Has anyone ever used the trigger lock on their drill? I have an old Bosch 1/2" drill and the only time I've ever used the trigger lock is when I hit it by accident and caused the drill to go flying out of my hand. I always wondered what the purpose of having one is.

I found a DeWalt drill without one. I don't know if they were just lazy in their design. But I think they left it out on purpose because it also has a clutch that shuts it off when it gets stalled.


----------



## jproffer (Feb 19, 2005)

On a cordless (older Ni-Cad) it could be used to run the battery down. On the Li-Ion ones, I guess there's no need for that since you have full power until it is dead.

I can't remember ever using it (even for draining batteries)...maybe if you were wanting to................

Yea I got nothin' ....I dunno why they're on there. :thumbsup:


----------



## DuMass (Feb 6, 2008)

I use a small wire wheel or cotton polishing wheel in my 3/8" corded drill occasionally and the trigger lock sometimes comes in handy for that. This would be for stuff that 4" grinder would be too large and aggressive for.


----------



## tedanderson (May 19, 2010)

I've been using it for years on my corded drills. I lock the trigger when I use sanding discs or a wire brush. It allows me to have a better grip on the drill without my finger getting tired.


----------



## KennMacMoragh (Sep 16, 2008)

I see, but wouldn't a regular sander work better for that? Festool makes a rotary sander, all it does is spin around. Or even a Rotozip with a finishing disc.


----------



## Sisyphus (Nov 1, 2010)

I used to disable them so the drill wouldn't get locked on inadvertently.


----------



## Frank Castle (Dec 27, 2011)

DuMass said:


> I use a small wire wheel or cotton polishing wheel in my 3/8" corded drill *occasionally* and the trigger lock sometimes comes in handy for that. This would be for stuff that 4" grinder would be too large and aggressive for.


:thumbup:



tedanderson said:


> I've been using it for years on my corded drills. I lock the trigger when I use sanding discs or a wire brush. *It allows me to have a better grip on the drill without my finger getting tired.*


:thumbup:



KennMacMoragh said:


> I see, but wouldn't a regular sander work better for that? Festool makes a rotary sander, all it does is spin around. Or even a Rotozip with a finishing disc.

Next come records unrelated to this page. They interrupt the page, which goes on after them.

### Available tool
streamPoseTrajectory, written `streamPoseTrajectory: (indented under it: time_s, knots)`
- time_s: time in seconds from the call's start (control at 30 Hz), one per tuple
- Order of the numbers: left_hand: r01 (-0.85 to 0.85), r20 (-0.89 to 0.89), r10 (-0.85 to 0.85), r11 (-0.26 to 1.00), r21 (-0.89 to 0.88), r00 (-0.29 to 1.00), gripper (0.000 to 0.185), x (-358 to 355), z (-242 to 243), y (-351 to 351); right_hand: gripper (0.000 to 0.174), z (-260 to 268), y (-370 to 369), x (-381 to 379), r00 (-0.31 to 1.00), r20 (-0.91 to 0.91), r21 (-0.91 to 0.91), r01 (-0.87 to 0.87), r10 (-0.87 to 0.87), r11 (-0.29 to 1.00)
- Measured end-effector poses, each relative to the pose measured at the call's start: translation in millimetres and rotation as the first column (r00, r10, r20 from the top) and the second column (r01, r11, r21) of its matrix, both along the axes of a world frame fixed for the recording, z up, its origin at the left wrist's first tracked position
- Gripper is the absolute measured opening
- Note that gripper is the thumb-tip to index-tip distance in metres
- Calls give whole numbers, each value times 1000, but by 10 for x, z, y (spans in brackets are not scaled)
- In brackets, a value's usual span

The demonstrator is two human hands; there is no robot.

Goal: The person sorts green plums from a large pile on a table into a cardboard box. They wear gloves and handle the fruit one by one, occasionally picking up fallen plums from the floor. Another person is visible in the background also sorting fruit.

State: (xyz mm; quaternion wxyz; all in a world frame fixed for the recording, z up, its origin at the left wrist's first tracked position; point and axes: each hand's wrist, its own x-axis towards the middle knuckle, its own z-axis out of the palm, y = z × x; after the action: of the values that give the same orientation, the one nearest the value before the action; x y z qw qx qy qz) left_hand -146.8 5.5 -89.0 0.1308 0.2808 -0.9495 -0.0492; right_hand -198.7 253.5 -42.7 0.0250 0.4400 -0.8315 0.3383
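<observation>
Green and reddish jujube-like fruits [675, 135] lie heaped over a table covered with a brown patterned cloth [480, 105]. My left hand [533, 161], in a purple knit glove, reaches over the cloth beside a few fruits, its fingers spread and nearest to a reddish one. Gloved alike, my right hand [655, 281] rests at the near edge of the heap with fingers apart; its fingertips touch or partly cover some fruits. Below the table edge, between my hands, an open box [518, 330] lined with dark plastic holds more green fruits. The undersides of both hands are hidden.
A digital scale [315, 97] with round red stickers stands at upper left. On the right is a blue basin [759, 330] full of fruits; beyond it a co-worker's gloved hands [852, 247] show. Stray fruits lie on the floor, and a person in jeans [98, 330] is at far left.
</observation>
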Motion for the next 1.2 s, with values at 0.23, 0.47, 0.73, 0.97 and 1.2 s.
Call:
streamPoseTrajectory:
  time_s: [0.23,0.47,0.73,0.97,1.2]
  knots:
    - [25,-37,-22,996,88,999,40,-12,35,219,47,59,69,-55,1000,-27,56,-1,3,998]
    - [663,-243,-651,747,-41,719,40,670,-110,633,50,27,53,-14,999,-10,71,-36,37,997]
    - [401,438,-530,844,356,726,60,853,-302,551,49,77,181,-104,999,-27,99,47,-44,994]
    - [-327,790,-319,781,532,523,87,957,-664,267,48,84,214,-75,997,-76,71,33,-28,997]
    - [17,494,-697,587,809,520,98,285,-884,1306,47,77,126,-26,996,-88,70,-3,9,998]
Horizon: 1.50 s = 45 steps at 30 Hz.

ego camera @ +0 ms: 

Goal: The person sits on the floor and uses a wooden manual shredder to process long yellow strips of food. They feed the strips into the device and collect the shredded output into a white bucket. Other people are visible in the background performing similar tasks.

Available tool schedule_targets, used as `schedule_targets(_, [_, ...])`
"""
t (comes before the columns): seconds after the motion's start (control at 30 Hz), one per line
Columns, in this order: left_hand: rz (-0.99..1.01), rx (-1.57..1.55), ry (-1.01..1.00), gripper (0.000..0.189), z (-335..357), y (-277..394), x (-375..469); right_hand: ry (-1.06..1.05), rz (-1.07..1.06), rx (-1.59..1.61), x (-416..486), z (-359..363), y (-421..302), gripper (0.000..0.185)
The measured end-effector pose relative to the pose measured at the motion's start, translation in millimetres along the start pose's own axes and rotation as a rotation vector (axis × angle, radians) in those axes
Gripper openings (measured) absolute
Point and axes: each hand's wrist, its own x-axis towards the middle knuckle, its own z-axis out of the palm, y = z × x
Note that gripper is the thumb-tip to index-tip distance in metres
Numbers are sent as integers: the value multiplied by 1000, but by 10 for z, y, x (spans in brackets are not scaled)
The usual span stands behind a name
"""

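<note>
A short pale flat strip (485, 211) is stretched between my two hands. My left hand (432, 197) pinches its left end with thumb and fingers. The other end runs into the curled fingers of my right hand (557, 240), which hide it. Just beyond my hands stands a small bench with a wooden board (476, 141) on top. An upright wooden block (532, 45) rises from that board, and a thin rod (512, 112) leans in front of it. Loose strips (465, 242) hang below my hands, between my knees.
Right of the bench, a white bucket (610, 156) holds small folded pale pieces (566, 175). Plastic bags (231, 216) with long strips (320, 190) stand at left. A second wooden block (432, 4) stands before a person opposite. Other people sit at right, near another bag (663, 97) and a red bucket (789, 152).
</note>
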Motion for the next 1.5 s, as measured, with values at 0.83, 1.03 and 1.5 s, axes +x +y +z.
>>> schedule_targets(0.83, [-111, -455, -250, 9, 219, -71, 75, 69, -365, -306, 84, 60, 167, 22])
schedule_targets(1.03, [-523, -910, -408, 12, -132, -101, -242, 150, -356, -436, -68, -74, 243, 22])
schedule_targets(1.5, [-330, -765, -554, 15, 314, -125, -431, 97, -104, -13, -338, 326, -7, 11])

When I am doing something with the wire brush on the drill it's just nice to have the locking switch.


----------



## Rustbucket (May 22, 2009)

It's for mixing pancake batter.


I actually use it when mixing paint, mud, thinset, etc.


----------



## txgencon (Jan 4, 2011)

It also helps when the drill is used in a drill press.


----------



## tedanderson (May 19, 2010)

KennMacMoragh said:


> I see, but wouldn't a regular sander work better for that? Festool makes a rotary sander, all it does is spin around. Or even a Rotozip with a finishing disc.


Yes, it would work better and I'd get one if I was a serious woodworker or if I needed this type of tool on a regular basis. But sometimes I just need to clean up some rusty metal or to help an old lady who lives in the neighborhood. 

Plus it lets me experiment with some of these "what if" moments that I have from time to time without having to buy another tool.

Having the lock on the drill is really good for using the paddle to mix hot mud with sand and sawdust.:thumbup:


----------



## detroit687 (Sep 4, 2008)

I use the trigger lock on a daily basis. I chuck a number 12 vixbit grab a hinge and start piloting holes. And then I grab a dry wall gun lock the trigger and start slinging hinges


----------